Description
The writer and Carpeaux had been close friends since they had met in Rome in 1861, while Carpeaux was staying at the Villa Médicis. Dumas was the sculptor’s best man at his marriage to Amélie de Montfort in 1869, then godfather to his son Charles and finally his executor. The portrait of Dumas was created in 1873 with that of his wife as a pendant. The original plaster casts, patinated in the colour of terracotta, are now in the Musée d’Orsay, while the marble Dumas, exhibited at the 1874 Salon (no. 2727), was bequeathed to the Comédie Française, where it remains to this day.

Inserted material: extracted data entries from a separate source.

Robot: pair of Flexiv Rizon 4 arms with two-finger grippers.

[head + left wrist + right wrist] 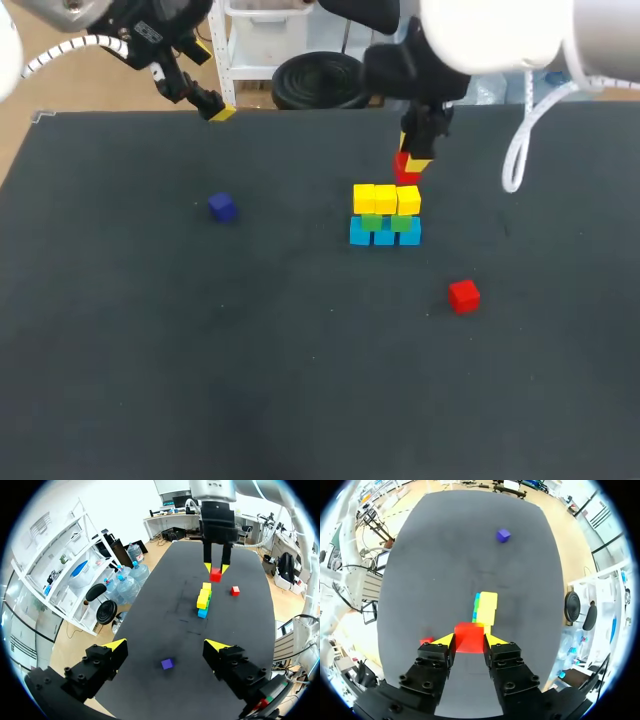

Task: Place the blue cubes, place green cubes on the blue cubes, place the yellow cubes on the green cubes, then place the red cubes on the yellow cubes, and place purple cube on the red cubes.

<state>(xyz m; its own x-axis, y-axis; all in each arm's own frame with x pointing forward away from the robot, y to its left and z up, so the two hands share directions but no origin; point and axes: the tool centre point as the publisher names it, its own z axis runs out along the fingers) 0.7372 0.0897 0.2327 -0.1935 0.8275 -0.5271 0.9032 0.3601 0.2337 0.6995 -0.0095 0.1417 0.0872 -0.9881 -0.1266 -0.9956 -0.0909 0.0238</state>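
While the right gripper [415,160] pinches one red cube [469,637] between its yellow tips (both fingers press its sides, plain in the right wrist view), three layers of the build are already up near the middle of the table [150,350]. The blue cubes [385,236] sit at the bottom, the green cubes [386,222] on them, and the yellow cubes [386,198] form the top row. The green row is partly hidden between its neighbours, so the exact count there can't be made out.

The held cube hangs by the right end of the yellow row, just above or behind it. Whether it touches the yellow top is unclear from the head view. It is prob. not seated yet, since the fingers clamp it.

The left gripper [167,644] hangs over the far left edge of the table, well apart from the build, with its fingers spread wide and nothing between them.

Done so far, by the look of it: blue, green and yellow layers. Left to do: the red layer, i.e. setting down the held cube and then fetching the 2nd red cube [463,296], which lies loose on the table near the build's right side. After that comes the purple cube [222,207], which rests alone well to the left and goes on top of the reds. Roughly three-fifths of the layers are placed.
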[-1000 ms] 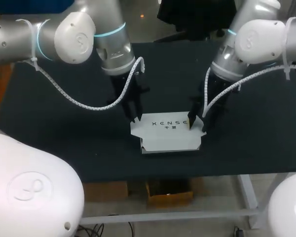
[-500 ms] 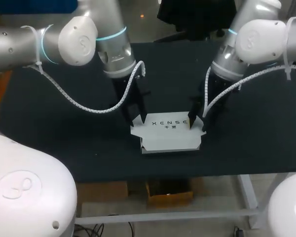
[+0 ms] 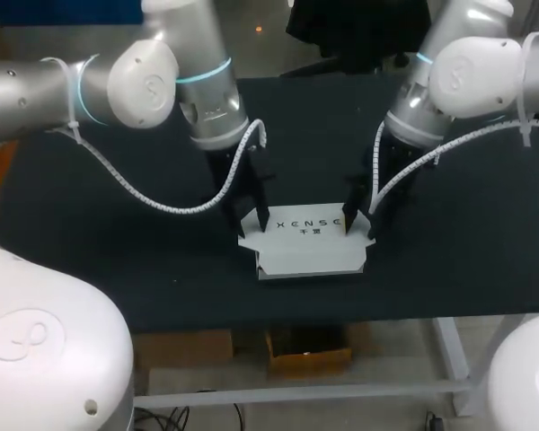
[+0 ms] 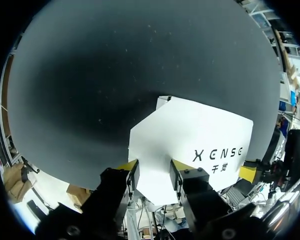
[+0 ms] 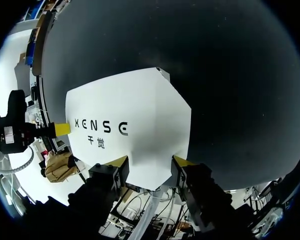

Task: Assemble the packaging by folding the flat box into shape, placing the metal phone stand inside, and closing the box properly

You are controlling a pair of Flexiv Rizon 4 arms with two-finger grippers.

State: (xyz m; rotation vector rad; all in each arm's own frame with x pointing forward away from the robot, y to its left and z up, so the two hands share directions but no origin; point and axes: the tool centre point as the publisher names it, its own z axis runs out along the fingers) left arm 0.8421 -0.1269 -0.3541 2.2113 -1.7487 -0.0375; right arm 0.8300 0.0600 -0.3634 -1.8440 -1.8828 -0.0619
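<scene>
White box (image 3: 310, 247) lies on the black bench (image 3: 117, 224), about mid-width and close to the edge nearest the robot, well apart from the far edge. Printed top panel faces up; a short flap sticks out at each end, both tilted up a bit.

Left tool (image 3: 251, 215) is at the box's left end, coming down from the far side. In the left wrist view the left tool (image 4: 154, 172) has its fingers part-way apart, with the end flap showing white in the gap and running on under the yellow tips. It isn't gripping anything.

Right tool (image 3: 357, 224) is at the box's right end, mirroring the left. In the right wrist view the right tool (image 5: 149, 167) is also part-way open, flap in the gap, with no grip on it.

Each wrist view shows the other arm's yellow tip at the far end of the box
</scene>
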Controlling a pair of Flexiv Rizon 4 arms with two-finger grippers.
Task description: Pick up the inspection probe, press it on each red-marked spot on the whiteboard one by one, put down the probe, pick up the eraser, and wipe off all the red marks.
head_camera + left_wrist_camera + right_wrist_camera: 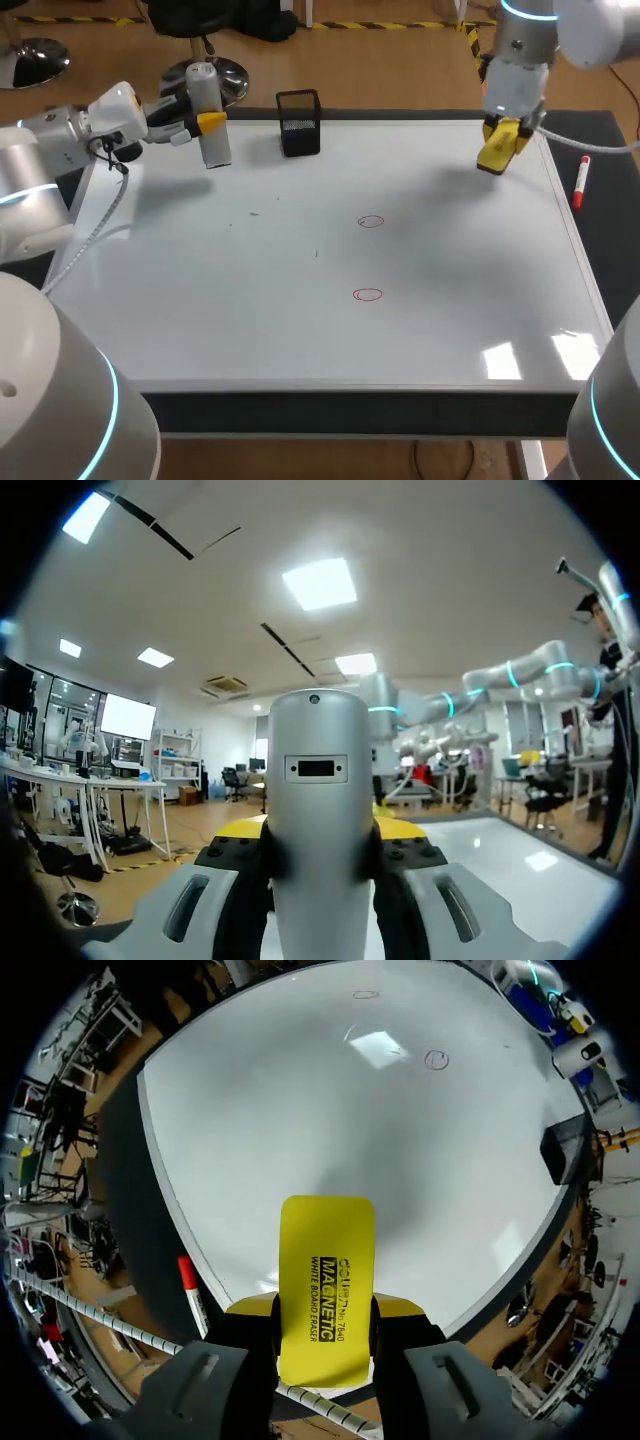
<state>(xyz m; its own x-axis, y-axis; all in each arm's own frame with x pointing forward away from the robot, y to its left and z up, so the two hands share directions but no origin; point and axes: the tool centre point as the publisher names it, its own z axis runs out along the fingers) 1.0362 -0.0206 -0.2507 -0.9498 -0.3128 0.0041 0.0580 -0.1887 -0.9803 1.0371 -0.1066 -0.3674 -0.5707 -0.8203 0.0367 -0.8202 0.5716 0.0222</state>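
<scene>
The silver cylindrical probe [208, 115] is held upright above the whiteboard's [250, 300] far left corner, with my left gripper [204, 124] shut on it. In the left wrist view the probe [320, 800] fills the gap between the fingers of the left gripper [320, 836]. My right gripper [503, 137] is shut on the yellow eraser [497, 150], hanging over the board's far right corner. The right wrist view shows the eraser [327, 1280] clamped from both sides in the right gripper [326, 1312]. Two red circles [371, 221] [368, 294] are drawn mid-board; the red circles [436, 1059] [366, 995] also lie far ahead of the eraser.
A black mesh holder [299, 123] stands at the board's far edge, right of the probe. A red marker [580, 182] lies on the dark mat beside the board's right edge, near the right gripper. The marker [192, 1295] sits beside the eraser in the right wrist view.
</scene>
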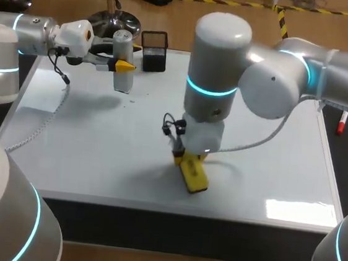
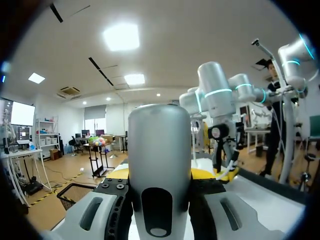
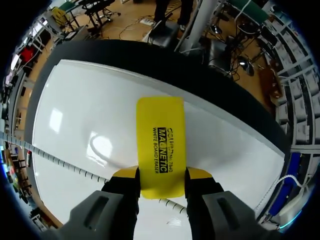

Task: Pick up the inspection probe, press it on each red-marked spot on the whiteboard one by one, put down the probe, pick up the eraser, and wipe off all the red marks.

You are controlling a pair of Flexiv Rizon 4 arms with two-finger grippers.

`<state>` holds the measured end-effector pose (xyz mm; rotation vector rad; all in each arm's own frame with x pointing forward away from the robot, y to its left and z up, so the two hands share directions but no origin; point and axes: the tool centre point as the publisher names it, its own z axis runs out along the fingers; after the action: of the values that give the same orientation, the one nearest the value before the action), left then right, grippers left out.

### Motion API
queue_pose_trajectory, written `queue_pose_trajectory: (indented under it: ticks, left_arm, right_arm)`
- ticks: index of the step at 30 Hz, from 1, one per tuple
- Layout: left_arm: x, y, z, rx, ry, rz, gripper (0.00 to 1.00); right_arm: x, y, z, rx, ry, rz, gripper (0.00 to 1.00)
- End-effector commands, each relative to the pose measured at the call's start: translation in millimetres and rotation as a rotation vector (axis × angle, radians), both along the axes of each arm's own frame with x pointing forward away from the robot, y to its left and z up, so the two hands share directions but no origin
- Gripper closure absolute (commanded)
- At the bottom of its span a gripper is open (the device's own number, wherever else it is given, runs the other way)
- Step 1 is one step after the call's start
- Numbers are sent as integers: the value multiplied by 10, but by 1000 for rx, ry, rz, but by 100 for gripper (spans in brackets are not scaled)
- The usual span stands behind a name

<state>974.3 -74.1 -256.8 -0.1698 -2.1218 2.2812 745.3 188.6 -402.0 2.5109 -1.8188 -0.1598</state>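
The left gripper (image 1: 123, 66) comes in from the left side and hangs over the far left part of the flat white whiteboard (image 1: 269, 172) that covers the tabletop. Its fingers are closed narrowly on a grey cylindrical inspection probe (image 1: 123, 83), one yellow tip on each side. The probe stands upright. Whether its lower end touches the board cannot be told. In the left wrist view the probe (image 2: 160, 150) fills the space between the fingers of that gripper (image 2: 160, 176).

Just beside the probe, toward the far edge, stands a black mesh pen cup (image 1: 153, 52).

The right arm (image 1: 279, 79) reaches in from the right past the middle and points straight down. The right gripper (image 1: 185, 161) is near the front edge of the board. Its fingers clamp one end of a yellow rectangular whiteboard eraser (image 1: 195, 177) from both sides. In the right wrist view the eraser (image 3: 161, 140) juts out ahead of the gripper (image 3: 161, 175), with the whiteboard (image 3: 85, 115) under it. The eraser sits low at the board's surface; contact cannot be confirmed.
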Motion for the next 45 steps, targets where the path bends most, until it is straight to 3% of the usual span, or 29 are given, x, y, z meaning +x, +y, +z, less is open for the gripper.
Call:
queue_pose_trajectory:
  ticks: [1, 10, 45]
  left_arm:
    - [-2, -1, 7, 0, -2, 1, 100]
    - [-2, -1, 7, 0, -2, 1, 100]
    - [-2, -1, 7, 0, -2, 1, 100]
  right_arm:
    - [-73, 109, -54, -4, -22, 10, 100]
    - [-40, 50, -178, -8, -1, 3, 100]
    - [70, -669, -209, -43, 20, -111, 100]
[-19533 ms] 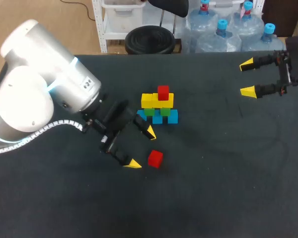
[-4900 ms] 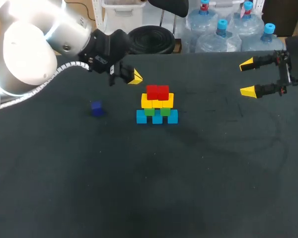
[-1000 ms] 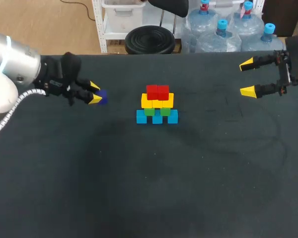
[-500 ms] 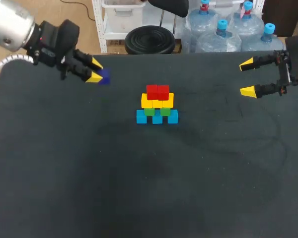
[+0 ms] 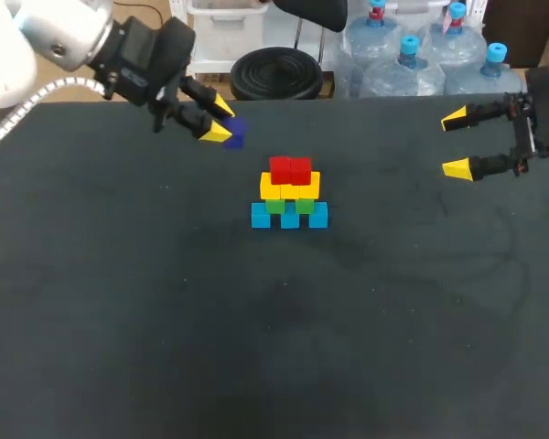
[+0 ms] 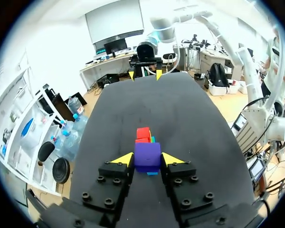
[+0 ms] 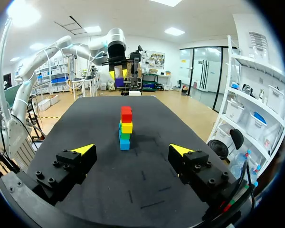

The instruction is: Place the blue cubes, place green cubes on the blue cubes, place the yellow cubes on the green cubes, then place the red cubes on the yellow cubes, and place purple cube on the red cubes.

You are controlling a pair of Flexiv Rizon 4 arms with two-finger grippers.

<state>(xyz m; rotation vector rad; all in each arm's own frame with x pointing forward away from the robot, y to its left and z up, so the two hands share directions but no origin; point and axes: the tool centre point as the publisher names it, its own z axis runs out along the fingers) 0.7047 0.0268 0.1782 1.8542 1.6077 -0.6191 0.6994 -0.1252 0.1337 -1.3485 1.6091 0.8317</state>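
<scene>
A small purple cube (image 5: 235, 131) with flat matte faces and crisp edges sits pinched between the yellow fingertips of the left gripper (image 5: 221, 121), in the upper left of the frame, up and to the left of the stepped pile at the centre. That pile stands on the dark matte table (image 5: 165, 320): three light blue cubes (image 5: 290, 216) at the base, two green cubes (image 5: 289, 206) on them, a yellow cube layer (image 5: 290, 186), then two red cubes (image 5: 290, 169) side by side on top. The left wrist view shows both pointed tips pressed flat to the cube's sides, with the pile just ahead. The right wrist view sees the pile end-on as one narrow column. The right gripper (image 5: 457, 144), in the upper right of the frame, stands spread wide and holds nothing
</scene>
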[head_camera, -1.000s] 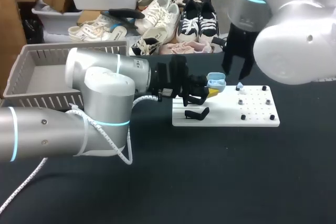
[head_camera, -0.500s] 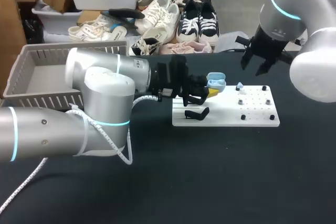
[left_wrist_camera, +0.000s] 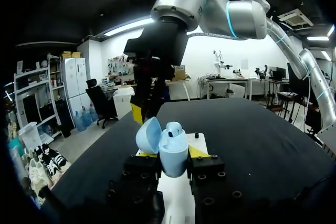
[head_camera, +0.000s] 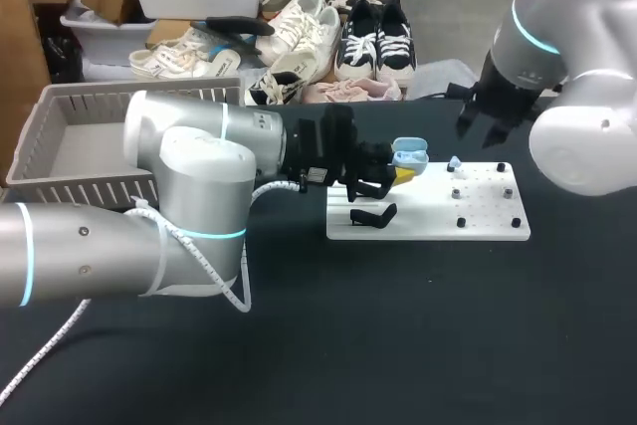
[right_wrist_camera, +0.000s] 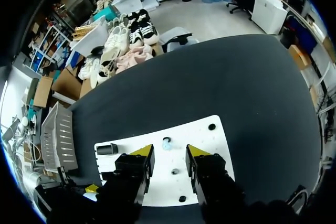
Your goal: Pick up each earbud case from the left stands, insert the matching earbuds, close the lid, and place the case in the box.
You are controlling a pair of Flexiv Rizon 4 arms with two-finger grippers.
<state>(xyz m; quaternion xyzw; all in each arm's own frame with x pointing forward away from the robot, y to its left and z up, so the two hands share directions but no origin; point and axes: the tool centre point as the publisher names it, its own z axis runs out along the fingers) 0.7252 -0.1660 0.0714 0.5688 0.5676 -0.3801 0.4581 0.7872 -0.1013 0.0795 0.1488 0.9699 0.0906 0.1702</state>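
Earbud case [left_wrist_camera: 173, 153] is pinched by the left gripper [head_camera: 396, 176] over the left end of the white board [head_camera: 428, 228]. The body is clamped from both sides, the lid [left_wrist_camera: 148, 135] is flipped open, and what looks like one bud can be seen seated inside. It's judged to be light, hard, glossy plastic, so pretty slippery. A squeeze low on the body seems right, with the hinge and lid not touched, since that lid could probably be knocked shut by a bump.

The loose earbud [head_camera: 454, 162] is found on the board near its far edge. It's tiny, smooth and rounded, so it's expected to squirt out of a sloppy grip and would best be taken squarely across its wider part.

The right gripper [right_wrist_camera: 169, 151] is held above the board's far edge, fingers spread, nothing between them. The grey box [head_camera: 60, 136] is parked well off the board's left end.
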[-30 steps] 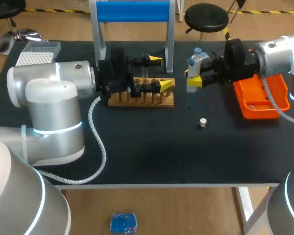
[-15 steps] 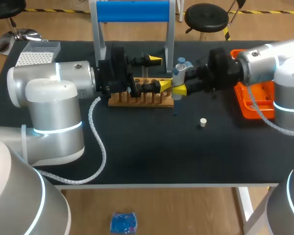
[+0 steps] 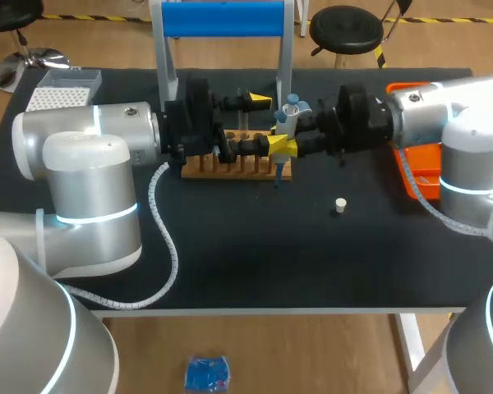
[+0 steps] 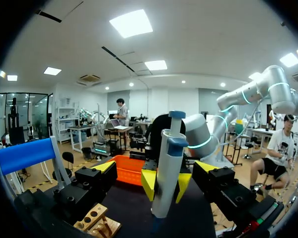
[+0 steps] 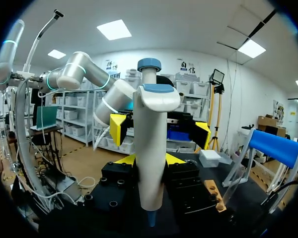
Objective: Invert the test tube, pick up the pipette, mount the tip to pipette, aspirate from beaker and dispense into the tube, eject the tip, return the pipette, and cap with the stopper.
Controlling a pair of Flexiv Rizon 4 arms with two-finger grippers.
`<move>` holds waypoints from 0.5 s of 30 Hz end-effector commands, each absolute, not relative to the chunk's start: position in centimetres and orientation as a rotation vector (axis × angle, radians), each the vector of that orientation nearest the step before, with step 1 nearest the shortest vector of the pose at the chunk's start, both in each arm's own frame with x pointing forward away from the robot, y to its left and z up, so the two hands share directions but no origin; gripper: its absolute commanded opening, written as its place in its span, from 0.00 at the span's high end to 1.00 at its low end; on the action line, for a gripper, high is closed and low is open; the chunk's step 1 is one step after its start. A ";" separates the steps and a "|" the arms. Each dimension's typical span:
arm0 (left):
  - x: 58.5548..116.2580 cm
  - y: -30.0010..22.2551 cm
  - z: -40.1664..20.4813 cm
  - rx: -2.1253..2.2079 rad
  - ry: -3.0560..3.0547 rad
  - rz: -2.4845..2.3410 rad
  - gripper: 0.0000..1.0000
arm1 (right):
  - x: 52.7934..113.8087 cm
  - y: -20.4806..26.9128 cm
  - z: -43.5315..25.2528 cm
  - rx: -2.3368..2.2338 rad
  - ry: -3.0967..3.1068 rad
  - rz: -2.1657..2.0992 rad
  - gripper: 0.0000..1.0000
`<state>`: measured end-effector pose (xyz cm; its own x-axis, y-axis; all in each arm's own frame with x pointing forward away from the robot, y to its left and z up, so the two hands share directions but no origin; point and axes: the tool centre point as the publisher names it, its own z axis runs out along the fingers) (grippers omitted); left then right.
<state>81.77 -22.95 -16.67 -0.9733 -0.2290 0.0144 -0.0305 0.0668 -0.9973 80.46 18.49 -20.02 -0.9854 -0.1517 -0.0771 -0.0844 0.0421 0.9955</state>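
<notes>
The pipette (image 3: pixel 289 115) stands upright in the right hand (image 3: pixel 286 144), whose fingers are closed on its barrel from both sides. Its tip (image 3: pixel 277 176) points down at the right end of the rack (image 3: pixel 230 168), likely lined up to dispense into a tube there. The left hand (image 3: pixel 265 121) lies level over the rack, spread wide and gripping nothing, perhaps guarding the tube, which I cannot make out; the stopper (image 3: pixel 339 205) waits on the table (image 3: pixel 230 263), well apart

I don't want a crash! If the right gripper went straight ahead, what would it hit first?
Probably the left gripper, whose open fingers face the right gripper close ahead, above the wooden rack. Depth is unclear, so the pipette it holds might touch first.
</notes>
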 end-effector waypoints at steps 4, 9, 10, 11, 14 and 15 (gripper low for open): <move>81.7 -23.1 -16.7 -0.270 2.179 -2.032 0.00 | 80.9 19.3 -19.9 0.249 -2.239 -2.142 1.00; 81.7 -23.1 -16.7 -0.270 2.179 -2.032 0.00 | 81.0 19.5 -19.7 0.238 -2.234 -2.156 1.00; 81.7 -23.1 -16.7 -0.270 2.179 -2.032 0.00 | 81.0 19.5 -19.7 0.231 -2.228 -2.160 1.00; 81.7 -23.1 -16.7 -0.270 2.179 -2.032 0.00 | 81.0 19.6 -19.6 0.231 -2.228 -2.161 1.00; 81.7 -23.1 -16.7 -0.270 2.179 -2.032 0.00 | 81.1 19.7 -19.4 0.234 -2.229 -2.165 1.00; 81.7 -23.1 -16.7 -0.270 2.179 -2.032 0.00 | 81.1 19.7 -19.4 0.234 -2.228 -2.166 1.00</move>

Alexandre Dumas fils – son of the famous author of “The Three Musketeers” – was one of the leading playwrights of his time. He became famous in 1848 with his novel « La Dame aux Camélias » and even more so in 1851 thanks to the play that was drawn from it. Declared the illegitimate child of unknown father and mother, he was officially recognized by his father on March 17, 1831, when he was seven years old. He wrote numerous plays aiming to paint a realistic picture of contemporary society, and exploring the problems that troubled the bourgeois world of the second half of the 19th century (the status of women, marriage, money, corruption, etc.). An admirer and close friend of Georges Sand, he was elected to the Académie française in 1874, filling the seat vacated by his father.
The model was produced in terracotta by the studio as early as 1873, then posthumously by the family after 1875. The Carpeaux sale of 1894 mentions a terracotta. It was similarly produced in bronze in three sizes (0.82; 0.66; 0.47).